Collected data:

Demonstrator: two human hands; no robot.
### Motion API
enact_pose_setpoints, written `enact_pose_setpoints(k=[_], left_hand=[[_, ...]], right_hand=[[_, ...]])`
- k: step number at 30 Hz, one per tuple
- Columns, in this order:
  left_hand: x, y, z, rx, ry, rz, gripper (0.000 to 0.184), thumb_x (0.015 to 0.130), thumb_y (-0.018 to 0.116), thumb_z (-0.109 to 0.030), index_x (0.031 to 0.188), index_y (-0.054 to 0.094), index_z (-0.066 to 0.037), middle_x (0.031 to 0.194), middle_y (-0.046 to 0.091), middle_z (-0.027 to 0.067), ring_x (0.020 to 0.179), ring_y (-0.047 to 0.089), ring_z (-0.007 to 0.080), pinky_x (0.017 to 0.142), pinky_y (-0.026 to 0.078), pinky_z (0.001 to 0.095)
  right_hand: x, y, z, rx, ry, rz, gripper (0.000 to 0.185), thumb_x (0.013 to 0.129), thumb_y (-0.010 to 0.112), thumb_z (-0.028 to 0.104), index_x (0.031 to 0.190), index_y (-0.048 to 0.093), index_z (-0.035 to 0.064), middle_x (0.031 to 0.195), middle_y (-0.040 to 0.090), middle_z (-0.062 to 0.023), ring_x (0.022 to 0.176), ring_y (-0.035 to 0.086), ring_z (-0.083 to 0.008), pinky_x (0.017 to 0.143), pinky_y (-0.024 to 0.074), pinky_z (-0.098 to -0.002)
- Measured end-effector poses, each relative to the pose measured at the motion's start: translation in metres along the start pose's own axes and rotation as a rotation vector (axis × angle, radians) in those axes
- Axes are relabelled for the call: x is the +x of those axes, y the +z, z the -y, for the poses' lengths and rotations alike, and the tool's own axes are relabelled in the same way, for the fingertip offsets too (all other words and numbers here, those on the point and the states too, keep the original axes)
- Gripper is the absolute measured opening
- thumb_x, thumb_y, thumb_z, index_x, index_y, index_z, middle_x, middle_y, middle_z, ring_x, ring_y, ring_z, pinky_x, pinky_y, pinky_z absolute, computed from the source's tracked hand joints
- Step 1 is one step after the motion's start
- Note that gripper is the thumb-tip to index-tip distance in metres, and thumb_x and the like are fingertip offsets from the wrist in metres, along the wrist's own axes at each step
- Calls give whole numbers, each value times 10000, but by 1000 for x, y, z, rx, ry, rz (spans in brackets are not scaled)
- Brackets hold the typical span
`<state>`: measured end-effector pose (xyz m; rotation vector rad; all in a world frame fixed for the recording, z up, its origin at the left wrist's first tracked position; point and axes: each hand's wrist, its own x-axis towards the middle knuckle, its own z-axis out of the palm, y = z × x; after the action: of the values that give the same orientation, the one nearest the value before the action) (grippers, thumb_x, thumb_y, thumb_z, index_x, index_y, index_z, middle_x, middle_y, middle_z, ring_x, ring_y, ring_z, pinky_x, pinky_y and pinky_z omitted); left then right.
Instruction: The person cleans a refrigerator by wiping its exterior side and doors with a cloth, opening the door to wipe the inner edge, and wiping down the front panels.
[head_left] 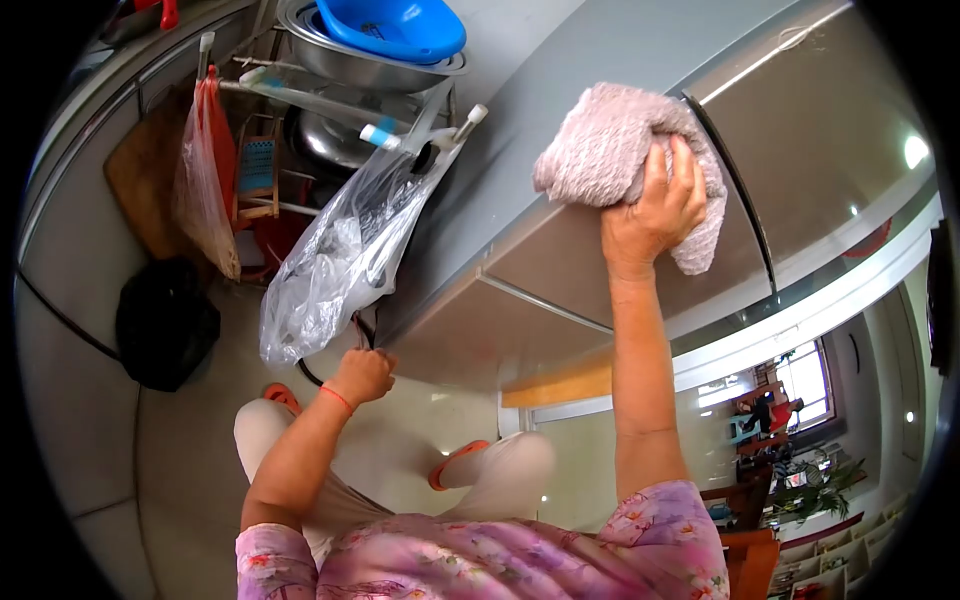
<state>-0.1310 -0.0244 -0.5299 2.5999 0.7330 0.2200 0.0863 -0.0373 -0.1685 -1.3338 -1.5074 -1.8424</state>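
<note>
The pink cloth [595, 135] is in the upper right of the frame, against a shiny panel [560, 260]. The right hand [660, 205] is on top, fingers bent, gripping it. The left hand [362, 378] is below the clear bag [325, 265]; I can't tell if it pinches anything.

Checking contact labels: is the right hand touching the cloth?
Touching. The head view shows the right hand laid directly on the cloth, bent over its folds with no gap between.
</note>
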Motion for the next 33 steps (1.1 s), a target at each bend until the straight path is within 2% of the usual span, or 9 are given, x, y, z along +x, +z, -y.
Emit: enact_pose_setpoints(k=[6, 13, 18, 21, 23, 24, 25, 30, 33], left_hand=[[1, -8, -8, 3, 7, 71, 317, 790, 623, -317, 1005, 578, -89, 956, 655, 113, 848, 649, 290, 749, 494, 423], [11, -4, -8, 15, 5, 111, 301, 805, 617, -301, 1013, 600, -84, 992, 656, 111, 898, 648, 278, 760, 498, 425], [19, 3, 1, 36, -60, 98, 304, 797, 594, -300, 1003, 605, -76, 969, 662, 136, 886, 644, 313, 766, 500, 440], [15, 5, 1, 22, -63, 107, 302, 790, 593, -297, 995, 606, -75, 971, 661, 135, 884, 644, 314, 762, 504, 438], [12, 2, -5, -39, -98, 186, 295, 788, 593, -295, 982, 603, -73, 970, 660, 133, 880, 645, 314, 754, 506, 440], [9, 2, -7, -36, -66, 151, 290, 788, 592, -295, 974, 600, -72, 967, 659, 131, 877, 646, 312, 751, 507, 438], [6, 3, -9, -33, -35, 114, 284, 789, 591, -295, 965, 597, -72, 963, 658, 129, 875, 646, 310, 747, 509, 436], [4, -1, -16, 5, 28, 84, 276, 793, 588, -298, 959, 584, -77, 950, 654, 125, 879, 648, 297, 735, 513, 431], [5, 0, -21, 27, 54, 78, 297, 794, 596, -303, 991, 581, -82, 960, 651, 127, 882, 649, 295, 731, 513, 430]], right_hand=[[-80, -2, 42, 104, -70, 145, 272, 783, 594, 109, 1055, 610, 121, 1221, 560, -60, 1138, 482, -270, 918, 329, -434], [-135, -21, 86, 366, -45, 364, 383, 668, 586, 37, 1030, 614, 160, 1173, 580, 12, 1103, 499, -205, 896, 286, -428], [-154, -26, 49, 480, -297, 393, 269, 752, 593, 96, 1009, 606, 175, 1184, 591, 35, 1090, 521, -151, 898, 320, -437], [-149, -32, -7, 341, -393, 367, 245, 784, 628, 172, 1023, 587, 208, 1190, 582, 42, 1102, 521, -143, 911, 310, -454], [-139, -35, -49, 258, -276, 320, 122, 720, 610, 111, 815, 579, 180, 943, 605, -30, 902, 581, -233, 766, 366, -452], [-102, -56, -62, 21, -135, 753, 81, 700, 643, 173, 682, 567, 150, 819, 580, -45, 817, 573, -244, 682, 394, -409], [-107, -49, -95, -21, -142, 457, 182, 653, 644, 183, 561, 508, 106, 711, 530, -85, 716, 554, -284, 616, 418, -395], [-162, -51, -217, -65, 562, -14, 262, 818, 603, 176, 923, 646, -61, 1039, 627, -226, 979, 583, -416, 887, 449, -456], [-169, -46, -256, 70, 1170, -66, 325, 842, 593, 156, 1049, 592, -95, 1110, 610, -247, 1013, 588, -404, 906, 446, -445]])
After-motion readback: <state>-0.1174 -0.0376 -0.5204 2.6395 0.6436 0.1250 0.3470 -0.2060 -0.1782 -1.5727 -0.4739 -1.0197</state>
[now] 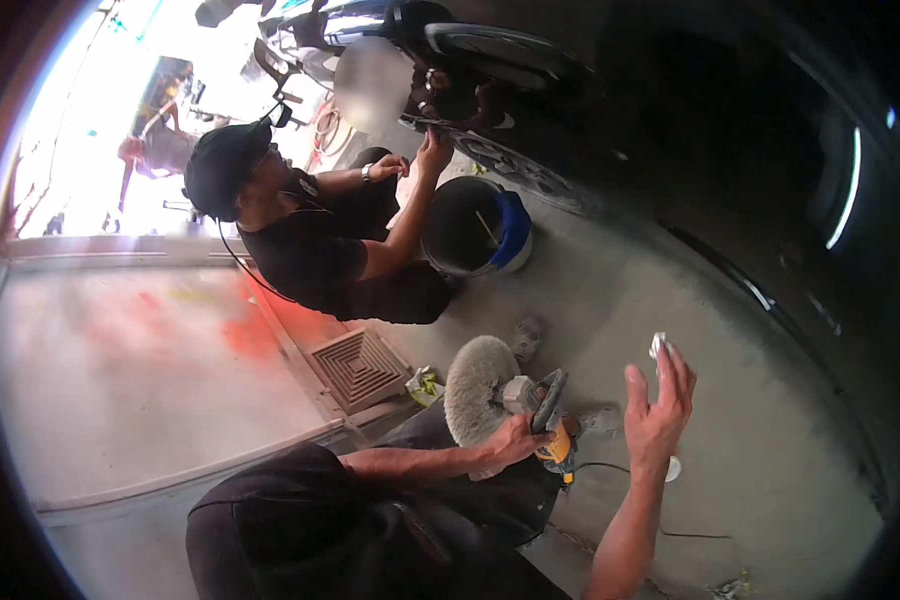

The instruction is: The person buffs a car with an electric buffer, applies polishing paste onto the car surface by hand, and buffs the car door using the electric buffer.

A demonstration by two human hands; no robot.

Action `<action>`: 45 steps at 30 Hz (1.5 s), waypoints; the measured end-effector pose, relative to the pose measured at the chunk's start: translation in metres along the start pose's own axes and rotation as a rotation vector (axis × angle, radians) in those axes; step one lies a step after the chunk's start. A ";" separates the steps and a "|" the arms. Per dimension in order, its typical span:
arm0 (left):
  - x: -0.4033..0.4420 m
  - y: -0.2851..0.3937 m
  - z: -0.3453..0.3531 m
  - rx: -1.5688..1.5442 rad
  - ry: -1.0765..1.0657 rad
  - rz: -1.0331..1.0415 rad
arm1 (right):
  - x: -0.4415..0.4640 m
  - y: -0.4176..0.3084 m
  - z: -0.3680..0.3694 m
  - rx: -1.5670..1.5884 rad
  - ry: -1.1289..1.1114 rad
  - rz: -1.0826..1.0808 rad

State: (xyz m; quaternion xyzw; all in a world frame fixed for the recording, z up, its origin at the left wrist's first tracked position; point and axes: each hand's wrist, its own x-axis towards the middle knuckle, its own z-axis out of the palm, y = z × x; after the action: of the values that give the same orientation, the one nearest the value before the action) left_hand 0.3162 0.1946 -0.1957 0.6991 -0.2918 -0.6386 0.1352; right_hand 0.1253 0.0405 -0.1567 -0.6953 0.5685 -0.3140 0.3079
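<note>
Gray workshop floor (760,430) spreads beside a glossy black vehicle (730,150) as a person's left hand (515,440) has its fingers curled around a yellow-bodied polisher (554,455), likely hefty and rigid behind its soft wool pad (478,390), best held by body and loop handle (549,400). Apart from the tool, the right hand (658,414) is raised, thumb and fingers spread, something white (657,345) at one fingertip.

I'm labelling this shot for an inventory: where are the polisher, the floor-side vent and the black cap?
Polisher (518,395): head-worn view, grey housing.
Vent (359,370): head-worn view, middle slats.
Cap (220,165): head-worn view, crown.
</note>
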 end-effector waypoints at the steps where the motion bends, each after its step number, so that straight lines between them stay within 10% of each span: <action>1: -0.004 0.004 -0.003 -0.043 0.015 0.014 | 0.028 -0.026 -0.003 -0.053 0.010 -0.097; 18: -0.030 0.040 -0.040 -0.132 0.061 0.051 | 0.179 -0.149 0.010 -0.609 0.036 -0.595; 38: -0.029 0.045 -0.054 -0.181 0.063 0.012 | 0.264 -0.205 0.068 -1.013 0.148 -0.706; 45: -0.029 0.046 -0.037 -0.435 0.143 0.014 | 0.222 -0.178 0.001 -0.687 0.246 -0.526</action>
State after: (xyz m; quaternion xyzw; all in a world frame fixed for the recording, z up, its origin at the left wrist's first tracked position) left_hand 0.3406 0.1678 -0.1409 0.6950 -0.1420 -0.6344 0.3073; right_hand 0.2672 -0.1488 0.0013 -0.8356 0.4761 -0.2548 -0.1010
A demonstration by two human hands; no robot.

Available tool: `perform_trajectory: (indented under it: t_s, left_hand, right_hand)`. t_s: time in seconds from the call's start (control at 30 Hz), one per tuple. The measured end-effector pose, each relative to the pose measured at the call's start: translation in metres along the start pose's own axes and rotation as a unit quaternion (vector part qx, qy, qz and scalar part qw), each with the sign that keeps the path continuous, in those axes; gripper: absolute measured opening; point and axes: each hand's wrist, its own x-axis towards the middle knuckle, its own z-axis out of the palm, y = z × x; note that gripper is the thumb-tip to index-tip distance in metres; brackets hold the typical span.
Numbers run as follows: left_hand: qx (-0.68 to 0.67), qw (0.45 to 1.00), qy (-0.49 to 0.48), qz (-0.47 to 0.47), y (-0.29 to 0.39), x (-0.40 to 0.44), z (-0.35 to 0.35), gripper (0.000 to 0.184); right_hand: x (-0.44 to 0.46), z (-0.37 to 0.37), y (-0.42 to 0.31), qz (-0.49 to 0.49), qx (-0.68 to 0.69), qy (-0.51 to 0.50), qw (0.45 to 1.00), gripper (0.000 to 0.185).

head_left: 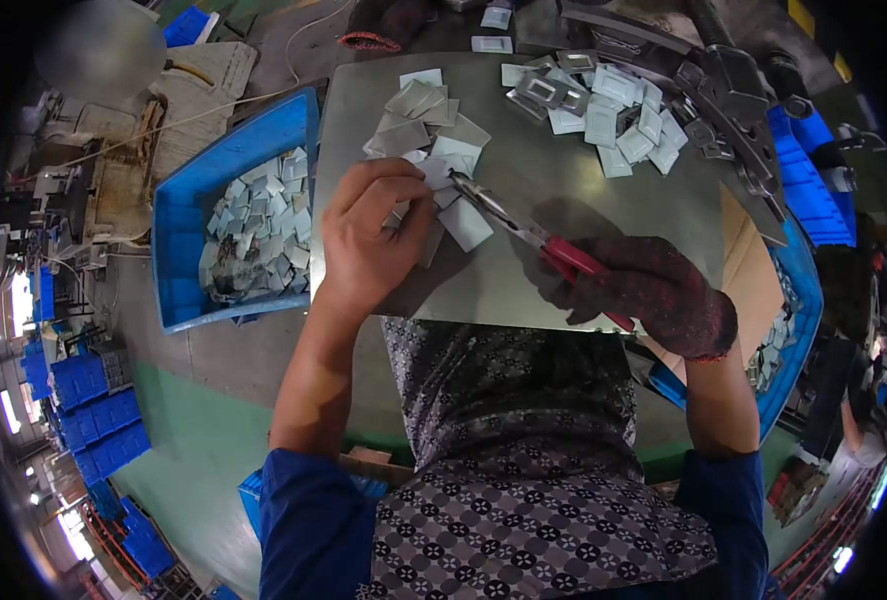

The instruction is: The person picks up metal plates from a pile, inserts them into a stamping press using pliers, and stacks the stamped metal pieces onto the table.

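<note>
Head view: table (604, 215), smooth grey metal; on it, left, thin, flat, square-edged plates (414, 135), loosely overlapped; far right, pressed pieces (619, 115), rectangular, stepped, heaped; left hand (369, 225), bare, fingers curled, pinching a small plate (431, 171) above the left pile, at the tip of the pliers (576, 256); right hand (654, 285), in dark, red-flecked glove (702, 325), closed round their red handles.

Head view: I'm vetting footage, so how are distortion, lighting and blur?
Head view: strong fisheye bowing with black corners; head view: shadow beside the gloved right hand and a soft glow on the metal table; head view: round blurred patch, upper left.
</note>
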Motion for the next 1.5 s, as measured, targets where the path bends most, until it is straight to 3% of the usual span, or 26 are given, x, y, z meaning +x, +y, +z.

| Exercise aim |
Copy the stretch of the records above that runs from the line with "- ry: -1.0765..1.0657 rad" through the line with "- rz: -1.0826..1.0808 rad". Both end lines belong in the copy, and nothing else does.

| Result for this exercise |
  - ry: -1.0765..1.0657 rad
  - rz: -1.0331..1.0415 rad
arm1 (right):
  - x: -0.4415..0.4640 m
  - y: -0.4176..0.3084 m
  - z: -0.3680..0.3694 m
  - rx: -1.5670..1.5884 rad
  - ry: -1.1289..1.1114 rad
  - rz: -1.0826..1.0808 rad

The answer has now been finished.